The starting punches have already been thrown, with one lawmaker proposing a bill that would eliminate a wide number of tax breaks—including the credit union tax exemption—and more recently a non-partisan group called the Tax Foundation issuing a study suggesting repeal of the credit union exemption could raise as much as $3 billion a year in new revenues for the federal government.
While the credit union lobby succeeded in getting the repeal removed from the proposed tax reform bill, the credit union tax is clearly on the table for the next Congress. “I think it’s fair to say everything’s on the table,” NAFCU President Fred Becker told the Credit Union Journal on Friday. “The credit union tax exemption has been brought into consideration any time there’s been a discussion of tax reform, and there’s going to be a discussion of tax reform.”
The debate on the credit union exemption will be driven by several catalysts. The biggest is the end to narrow the huge federal budget deficit.
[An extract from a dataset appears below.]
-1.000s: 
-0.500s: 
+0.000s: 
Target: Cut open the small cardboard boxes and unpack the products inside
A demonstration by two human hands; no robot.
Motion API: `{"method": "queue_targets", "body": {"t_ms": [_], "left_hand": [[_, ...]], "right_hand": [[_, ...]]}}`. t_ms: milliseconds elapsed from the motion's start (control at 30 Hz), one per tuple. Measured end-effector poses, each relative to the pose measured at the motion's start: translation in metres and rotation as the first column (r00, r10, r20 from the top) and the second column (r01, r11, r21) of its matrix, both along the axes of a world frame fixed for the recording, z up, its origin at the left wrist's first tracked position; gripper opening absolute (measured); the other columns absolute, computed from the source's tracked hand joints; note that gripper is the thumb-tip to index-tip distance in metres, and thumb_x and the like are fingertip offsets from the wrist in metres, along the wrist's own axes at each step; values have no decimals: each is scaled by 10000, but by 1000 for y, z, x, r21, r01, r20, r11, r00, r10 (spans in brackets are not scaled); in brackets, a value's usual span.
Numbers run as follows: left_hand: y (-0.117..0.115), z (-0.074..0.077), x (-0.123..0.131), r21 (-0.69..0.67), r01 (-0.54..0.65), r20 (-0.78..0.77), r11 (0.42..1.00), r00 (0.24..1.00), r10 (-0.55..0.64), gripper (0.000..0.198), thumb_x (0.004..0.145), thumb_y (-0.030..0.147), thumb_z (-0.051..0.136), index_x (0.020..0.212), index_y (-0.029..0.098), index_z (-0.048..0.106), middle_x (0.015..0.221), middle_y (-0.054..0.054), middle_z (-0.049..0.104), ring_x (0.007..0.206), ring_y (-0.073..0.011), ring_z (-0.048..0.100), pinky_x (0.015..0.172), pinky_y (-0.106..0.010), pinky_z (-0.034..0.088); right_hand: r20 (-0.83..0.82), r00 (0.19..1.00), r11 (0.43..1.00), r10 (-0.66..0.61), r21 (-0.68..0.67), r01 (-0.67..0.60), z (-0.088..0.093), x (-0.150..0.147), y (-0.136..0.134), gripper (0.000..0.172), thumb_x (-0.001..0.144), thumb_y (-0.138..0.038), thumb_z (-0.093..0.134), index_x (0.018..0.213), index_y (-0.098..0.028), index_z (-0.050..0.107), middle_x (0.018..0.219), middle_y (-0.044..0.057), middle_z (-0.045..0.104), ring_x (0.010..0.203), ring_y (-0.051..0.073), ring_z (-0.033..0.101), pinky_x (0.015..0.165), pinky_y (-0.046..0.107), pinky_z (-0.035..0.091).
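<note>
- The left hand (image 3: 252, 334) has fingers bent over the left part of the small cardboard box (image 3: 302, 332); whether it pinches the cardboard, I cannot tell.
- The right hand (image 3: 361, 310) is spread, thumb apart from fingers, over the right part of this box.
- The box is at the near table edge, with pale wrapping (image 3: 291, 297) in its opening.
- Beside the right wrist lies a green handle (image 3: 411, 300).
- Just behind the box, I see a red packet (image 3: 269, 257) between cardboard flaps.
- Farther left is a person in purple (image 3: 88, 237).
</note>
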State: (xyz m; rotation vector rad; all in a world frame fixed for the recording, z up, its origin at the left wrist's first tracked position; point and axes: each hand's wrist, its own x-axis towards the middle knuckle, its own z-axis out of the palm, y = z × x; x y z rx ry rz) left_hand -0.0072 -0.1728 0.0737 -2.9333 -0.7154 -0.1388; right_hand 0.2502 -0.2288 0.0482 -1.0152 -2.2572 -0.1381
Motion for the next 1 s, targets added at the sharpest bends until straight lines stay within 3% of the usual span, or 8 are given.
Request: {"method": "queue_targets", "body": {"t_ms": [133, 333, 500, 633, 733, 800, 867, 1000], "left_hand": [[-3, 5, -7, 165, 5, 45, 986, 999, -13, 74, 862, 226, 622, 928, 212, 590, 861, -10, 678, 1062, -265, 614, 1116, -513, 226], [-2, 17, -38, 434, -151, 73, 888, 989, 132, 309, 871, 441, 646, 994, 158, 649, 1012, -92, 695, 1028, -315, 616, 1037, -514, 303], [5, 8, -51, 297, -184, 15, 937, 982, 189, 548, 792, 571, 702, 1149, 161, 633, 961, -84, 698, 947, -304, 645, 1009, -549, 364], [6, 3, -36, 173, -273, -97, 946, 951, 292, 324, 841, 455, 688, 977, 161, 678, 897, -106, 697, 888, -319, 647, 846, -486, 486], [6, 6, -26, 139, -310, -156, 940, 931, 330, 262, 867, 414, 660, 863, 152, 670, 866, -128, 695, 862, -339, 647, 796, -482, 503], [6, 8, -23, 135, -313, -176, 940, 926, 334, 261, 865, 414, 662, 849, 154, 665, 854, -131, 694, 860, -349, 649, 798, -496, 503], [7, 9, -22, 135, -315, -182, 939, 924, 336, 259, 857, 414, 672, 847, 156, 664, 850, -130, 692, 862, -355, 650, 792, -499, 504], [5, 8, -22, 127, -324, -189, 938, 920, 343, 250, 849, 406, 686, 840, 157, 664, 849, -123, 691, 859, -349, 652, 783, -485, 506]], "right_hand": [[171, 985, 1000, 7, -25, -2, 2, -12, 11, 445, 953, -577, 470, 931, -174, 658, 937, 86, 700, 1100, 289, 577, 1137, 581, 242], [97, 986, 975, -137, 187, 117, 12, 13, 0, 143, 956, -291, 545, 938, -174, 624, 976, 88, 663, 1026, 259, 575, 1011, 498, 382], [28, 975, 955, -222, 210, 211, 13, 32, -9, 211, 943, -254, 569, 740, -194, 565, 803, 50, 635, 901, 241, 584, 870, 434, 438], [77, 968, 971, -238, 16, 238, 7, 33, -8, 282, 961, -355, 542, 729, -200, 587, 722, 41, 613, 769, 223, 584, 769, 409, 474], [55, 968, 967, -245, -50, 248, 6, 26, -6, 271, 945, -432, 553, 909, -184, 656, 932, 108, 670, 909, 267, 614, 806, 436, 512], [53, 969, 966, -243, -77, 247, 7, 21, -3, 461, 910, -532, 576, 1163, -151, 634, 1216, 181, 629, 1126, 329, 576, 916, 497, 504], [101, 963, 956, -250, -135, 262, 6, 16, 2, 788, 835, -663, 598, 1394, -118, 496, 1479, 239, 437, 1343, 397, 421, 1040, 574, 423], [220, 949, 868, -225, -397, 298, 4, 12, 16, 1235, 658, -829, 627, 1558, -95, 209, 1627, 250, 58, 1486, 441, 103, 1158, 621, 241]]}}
That means that any potential for big revenue gains will be weighed and the growing size and income of credit unions makes for an obvious target.
While the Tax Foundation’s estimate of $3.1 billion a year is probably too big, the credit unions’ own estimate of $1.5 billion is probably too small. The American Bankers Association, which has been lobbying for repeal of the tax exemption, estimates a credit union tax could produce somewhere around $2 billion a year. That’s based on several factors, including the soaring credit union net for both last year and this year. Through the first three quarters of 2012 credit unions earned a record $6.2 billion, even with the $900 million they paid to NCUA for the corporate bailout assessment. That puts them on track for a net of close to $9 billion for the year, without the NCUA charge. An average corporate tax rate of 30% could produce $3 billion in taxes. That, of course, doesn’t take into consideration the tax avoidance or tax reduction activities credit unions would undertake to reduce their taxes.
The most persuasive argument against repeal may be the ultimate effect it would have on the credit union movement at a time when it is thriving as never before. A tax on earnings would cut directly into the only way credit unions have of building capital—by retained earnings, he noted. “In my view, if you tax credit unions there’s not going to be any credit unions left,” said Becker.